The inhabitant of International Space Station (ISS), Samantha Cristoforettihas been talking about the threat that space debris poses to the orbital outpost.
With the ISS orbiting the Earth at over 17,000 mph, and with plenty of space junk doing the same, there is certainly a risk of a calamity of sorts. Gravityalthough fortunately during the 20-year history of the station a serious event has not yet occurred.

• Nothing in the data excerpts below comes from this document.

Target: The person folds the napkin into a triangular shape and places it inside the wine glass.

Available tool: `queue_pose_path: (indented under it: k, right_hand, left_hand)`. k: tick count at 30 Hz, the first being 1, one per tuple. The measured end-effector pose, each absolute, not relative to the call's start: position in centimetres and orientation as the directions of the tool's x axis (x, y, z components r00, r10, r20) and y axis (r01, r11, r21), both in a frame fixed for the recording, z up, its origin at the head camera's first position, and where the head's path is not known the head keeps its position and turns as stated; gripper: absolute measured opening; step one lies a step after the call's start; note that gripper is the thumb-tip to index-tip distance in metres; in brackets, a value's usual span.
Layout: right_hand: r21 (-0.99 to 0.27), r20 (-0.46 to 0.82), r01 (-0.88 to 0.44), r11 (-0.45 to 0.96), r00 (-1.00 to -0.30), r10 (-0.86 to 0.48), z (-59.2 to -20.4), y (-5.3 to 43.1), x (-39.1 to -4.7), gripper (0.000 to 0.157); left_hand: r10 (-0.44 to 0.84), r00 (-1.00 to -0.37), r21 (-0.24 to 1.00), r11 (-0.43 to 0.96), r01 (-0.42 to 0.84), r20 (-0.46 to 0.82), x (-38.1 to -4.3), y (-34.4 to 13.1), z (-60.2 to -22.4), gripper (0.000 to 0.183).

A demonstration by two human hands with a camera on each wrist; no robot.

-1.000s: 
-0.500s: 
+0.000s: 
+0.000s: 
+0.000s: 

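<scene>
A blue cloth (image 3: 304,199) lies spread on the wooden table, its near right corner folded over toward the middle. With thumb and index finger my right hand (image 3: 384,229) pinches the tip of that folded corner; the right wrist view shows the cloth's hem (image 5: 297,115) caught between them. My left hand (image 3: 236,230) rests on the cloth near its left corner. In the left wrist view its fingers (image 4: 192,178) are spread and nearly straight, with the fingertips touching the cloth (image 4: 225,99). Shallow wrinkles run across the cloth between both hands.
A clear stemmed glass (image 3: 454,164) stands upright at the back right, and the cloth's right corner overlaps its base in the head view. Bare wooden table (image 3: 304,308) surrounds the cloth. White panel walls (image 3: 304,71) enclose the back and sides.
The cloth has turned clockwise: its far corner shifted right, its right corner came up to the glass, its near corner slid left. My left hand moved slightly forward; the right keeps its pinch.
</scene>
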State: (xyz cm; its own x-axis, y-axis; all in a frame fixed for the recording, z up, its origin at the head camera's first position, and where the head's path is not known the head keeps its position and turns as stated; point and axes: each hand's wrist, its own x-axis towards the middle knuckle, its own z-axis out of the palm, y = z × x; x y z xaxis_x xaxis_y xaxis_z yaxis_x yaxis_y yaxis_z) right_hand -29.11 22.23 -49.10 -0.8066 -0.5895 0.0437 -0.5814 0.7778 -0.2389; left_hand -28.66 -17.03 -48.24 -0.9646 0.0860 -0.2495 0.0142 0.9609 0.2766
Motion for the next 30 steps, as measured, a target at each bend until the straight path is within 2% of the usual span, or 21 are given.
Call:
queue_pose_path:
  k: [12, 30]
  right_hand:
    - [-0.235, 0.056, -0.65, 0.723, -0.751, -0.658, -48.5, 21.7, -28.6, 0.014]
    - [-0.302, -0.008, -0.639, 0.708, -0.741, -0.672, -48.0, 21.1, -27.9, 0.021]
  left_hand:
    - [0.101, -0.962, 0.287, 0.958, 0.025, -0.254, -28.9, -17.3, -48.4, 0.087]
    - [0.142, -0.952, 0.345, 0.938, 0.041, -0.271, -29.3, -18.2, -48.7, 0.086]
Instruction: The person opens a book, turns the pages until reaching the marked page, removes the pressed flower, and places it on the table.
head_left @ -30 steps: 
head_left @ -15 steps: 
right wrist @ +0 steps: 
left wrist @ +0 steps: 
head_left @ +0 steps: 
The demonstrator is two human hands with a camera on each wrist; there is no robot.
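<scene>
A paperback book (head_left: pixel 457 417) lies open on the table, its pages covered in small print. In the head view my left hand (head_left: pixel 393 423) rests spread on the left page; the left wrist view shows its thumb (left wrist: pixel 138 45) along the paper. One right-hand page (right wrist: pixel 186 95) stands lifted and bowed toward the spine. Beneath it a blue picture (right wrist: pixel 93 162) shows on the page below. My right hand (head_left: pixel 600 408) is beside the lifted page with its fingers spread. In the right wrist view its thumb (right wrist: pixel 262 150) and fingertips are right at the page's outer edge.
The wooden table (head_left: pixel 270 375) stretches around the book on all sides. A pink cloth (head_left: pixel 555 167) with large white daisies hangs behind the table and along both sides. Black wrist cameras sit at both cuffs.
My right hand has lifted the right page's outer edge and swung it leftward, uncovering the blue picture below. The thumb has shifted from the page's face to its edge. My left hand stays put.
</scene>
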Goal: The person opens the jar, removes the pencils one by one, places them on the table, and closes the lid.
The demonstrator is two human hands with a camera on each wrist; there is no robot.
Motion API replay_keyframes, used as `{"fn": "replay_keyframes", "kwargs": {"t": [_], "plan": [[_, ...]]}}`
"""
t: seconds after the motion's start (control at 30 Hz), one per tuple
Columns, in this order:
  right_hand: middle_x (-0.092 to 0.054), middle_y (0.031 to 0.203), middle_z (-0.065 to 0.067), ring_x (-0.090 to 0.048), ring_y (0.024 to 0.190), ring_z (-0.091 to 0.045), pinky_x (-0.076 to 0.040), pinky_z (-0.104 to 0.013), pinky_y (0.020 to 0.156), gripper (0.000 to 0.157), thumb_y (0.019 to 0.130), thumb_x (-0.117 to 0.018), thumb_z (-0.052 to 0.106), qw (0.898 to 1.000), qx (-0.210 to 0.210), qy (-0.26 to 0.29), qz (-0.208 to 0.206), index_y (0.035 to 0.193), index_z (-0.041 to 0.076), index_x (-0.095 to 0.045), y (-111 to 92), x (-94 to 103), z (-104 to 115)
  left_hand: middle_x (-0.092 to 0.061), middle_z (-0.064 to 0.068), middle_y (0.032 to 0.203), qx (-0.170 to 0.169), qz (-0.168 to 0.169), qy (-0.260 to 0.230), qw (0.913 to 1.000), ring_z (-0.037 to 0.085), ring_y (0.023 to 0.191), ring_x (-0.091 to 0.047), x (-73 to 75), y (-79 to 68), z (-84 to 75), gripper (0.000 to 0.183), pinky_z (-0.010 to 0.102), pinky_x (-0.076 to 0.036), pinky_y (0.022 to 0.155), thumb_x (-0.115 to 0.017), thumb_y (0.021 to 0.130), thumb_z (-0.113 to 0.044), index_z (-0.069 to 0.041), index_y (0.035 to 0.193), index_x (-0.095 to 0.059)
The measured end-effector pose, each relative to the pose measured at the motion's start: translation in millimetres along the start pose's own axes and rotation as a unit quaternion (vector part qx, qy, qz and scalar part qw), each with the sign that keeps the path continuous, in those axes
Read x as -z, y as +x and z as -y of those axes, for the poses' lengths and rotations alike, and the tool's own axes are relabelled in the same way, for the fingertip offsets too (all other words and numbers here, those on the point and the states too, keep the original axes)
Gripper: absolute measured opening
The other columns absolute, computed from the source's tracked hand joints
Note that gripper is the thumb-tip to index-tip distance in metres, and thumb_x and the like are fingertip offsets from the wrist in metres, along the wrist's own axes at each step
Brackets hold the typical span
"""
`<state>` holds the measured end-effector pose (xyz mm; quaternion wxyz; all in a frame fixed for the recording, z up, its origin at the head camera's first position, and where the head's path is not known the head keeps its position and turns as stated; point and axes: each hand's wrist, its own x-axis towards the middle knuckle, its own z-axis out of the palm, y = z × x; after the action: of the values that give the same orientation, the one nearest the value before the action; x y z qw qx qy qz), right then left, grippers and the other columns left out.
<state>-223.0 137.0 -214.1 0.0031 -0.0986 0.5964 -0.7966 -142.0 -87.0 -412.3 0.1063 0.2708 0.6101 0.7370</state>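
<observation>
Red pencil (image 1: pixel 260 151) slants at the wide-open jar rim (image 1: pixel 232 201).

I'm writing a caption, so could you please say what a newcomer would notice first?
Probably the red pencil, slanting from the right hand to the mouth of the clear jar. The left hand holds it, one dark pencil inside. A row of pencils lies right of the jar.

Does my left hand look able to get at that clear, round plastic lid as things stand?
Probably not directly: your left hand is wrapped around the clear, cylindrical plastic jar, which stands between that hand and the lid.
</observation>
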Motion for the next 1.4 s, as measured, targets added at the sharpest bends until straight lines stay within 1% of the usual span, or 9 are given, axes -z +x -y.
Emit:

In a video shared with half a million TikTok followers and a million Twitter fans, Italian astronaut Cristoforetti explained this week that much of the station’s exterior is covered with panels that serve as shields that protect the ISS from micrometeorites and debris. small pieces of space debris, while the rest comprises super-strong windows of fused silica and borosilicate glass.
“Is the International Space Station protected from micrometeorites and space debris?” #AskMe #SpaceDebris #MissionMinerva@this @esaspaceflight @Space_Station pic.twitter.com/boHmUxH2DI
— Samantha Cristoforetti (@AstroSamantha) September 8, 2022
Cristoforetti, who arrived at the space station in April for a six-month stay, said that if a small object breached the ISS defenses, it would likely cause a leak, resulting in a flow of air from the station into space. The pressure loss could happen so slowly that astronauts wouldn’t even notice it at first. That’s why the station includes a rapid depressurization emergency alarm.
Upon detecting a potentially dangerous pressure drop, the alarm would alert the crew to the situation. Research astronauts can use different tools to try to locate the leak before fixing it.
“If that doesn’t work, maybe because the leak is so small and therefore the airflow is so weak, we start closing the hatches, module by module,” Cristoforetti explains in the video. “Once a hatch is closed, you can check the pressure using a portable pressure gauge. If the pressure stabilizes, you have determined that the leak was on the other side of the hatch. [cerrada]».
Such an incident occurred in 2020 when the astronauts had trouble finding the source of a small leak on the station. After searching for more than a month, the leak was discovered inside Russia’s Zvezda service module.
While Cristoforetti is mostly talking about small bits floating through space, there are also some pretty big pieces of space debris orbiting Earth. These old rocket parts or decommissioned satellites pose a much greater risk to the ISS. Fortunately, there are teams on the ground monitoring such dangers, and if a piece is detected heading towards the station, it is instructed to raise or lower its orbit to avoid a potentially disastrous collision.
Occasionally, however, there is little time to take evasive action. Last year, for example, ISS astronauts were ordered to take shelter inside the station’s docked spacecraft when a cloud of debris got dangerously close. On that occasion, the ISS escaped damage, but the event was a reminder of the kind of risks astronauts take when traveling in space.